I am not sure I fully understand. What exactly is the critique? Do we look upon Sunny Leone as someone who did something wrong in her past and, ergo, are we chiding Chaubey for raking up the muck? Because that would make him a bully, for sure, but it does not address the elephant in the room, an elephant that Chaubey tried riding to much deserved failure on the interview.

Or do we look upon porn as a choice that Sunny had the freedom to make, but a choice that we can look at in totality? As we rush to ride the outrage bus, can we at least acknowledge the fact that porn, leaving aside the tired old arguments about its moral baggage, is not the best place for a young person? Can we acknowledge that as an industry, porn preys on the young and often destroys lives?

It helps no one, and certainly not defenders of Sunny, to push these issues under the carpet. This week, gay YouTuber Calum McSwiggan spoke up about his gay porn past, and how he feels he made a mistake. He explained in the video that he was 21 at the time, short on money, and decided porn was an easy option. He regrets making that choice today and decided to discuss the matter with his subscribers so that they know the truth about his past.

Indeed, pornography as a profession has its problems. An industry that is built on sating the viewer’s sexual appetite relies on performers putting up a show that is as far from natural sex as is possible. There is focus on the body and porn stars have been known to take steroids in order that their bodies match the fantasies they are weaving on the screen.

Worse, porn takes a psychological toll on the performer. Performing an act that is so intimate and perhaps even sacred for most of us for the delectation of others cannot be easy on the soul. This is reflected in the high incidence of drug abuse, criminality and even suicides among porn performers.

These are systemic issues with porn. As an industry, it has changed manifold with the advent of the Internet because now anyone can be a porn star. A surprisingly high number of young people with mental health issues continue to be drifted towards the industry. As McSwiggan asserts in the video above, if porn is your thing, and if you feel you can handle it, sure. But are you mature enough to make that choice?

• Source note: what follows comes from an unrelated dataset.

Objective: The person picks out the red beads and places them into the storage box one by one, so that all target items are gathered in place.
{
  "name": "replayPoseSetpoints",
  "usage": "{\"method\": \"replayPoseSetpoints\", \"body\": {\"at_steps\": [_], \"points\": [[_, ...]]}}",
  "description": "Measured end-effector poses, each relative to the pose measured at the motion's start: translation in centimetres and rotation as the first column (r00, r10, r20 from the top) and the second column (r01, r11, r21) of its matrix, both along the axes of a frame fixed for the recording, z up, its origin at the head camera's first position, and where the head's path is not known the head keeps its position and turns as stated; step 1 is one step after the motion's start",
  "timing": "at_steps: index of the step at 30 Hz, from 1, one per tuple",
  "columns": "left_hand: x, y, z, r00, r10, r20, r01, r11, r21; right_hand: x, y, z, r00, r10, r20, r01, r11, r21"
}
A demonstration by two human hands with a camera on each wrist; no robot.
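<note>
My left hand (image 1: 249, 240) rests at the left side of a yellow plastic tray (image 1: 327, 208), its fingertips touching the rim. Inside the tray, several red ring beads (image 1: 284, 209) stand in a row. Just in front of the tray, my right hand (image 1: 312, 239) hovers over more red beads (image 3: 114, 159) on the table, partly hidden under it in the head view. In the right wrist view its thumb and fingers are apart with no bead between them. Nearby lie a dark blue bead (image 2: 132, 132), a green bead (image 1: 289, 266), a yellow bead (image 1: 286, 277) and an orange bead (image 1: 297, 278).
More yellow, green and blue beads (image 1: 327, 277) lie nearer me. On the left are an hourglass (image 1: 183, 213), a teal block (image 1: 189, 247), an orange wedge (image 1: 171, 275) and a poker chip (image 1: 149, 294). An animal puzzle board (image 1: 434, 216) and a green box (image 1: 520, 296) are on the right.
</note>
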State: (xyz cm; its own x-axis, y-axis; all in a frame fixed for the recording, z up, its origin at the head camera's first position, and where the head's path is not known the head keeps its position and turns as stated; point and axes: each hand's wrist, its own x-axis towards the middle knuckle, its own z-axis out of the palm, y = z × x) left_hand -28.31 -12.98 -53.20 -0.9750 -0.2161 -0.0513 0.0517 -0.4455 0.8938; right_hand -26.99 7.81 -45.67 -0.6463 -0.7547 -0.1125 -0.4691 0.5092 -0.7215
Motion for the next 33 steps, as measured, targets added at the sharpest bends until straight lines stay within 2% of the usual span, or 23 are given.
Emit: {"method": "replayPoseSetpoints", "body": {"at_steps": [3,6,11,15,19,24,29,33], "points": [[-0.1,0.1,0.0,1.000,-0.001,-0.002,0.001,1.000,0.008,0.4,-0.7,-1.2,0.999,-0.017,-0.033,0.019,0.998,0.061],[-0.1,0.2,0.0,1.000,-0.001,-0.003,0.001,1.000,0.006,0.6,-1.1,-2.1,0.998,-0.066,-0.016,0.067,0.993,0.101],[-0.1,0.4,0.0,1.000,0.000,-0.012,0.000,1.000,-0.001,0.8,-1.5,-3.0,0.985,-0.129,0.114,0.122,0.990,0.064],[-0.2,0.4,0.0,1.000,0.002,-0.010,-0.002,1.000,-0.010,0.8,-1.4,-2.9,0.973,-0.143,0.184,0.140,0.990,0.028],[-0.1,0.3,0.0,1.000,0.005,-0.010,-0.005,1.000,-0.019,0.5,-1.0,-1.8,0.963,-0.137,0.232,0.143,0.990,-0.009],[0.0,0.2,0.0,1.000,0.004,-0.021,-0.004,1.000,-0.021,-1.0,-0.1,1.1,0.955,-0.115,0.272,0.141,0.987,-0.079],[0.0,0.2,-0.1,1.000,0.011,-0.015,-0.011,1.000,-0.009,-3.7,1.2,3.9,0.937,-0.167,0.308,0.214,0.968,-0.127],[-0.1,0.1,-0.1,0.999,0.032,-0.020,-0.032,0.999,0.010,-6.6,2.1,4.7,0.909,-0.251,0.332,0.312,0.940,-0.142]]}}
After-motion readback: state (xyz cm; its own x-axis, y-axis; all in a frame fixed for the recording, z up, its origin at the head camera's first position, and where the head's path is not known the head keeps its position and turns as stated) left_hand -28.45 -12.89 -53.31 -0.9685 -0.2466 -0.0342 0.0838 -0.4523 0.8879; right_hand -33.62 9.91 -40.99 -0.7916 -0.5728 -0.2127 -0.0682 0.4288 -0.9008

Acknowledging this is not a moral lecture, and it is certainly not the condescending voyeurism of a Chaubey. Maybe Sunny regrets her porn past; maybe she does not. That is for her and her alone to know. But even if she feels that she made a mistake and wants to talk about it, does she have the space to discuss the matter? On the one hand are the likes of Chaubey who insist that she break down under the weight of their moral policing. On the other are those like Surendran, well-meaning but ultimately unable to glean the issue’s complexity.

It is possible to regret something without its becoming a social statement on values. A porn performer may regret her past because she feels unattached to it, or because she feels it was a time she would rather not revisit, or because she feels she got a raw deal. None of these are explicitly moral reasons but in the charged debate around Leone, we risk losing perspective and forcing on her our own emotions and narratives.

Perhaps Leone looks upon her Bollywood work as a step up from her porn past. Perhaps she thinks one is no different from the other. I don’t know. But she alone is the master of her narrative. Let us not put her on a pedestal nor dump her into the gallows.